• **TASK**: Up to and including the line containing "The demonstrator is", retype each line of the listing below exactly, beginning with the first.
──────────
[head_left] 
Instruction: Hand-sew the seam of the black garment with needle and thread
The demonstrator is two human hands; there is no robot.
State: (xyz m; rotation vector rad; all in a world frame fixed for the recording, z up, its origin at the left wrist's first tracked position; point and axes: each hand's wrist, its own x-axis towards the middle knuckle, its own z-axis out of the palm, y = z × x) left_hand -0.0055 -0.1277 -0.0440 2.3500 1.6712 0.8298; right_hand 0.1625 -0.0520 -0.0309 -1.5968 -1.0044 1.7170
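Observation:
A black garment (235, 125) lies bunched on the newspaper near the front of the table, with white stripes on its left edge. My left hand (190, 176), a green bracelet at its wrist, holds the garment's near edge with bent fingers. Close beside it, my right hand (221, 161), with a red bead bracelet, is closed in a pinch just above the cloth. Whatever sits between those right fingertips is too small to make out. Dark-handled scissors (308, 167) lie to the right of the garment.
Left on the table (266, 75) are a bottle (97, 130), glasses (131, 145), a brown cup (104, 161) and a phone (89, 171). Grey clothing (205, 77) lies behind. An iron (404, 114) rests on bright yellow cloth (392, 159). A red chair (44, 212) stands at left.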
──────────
• **FINAL ANSWER**:
[head_left] 
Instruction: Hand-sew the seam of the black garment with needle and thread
The demonstrator is two human hands; there is no robot.

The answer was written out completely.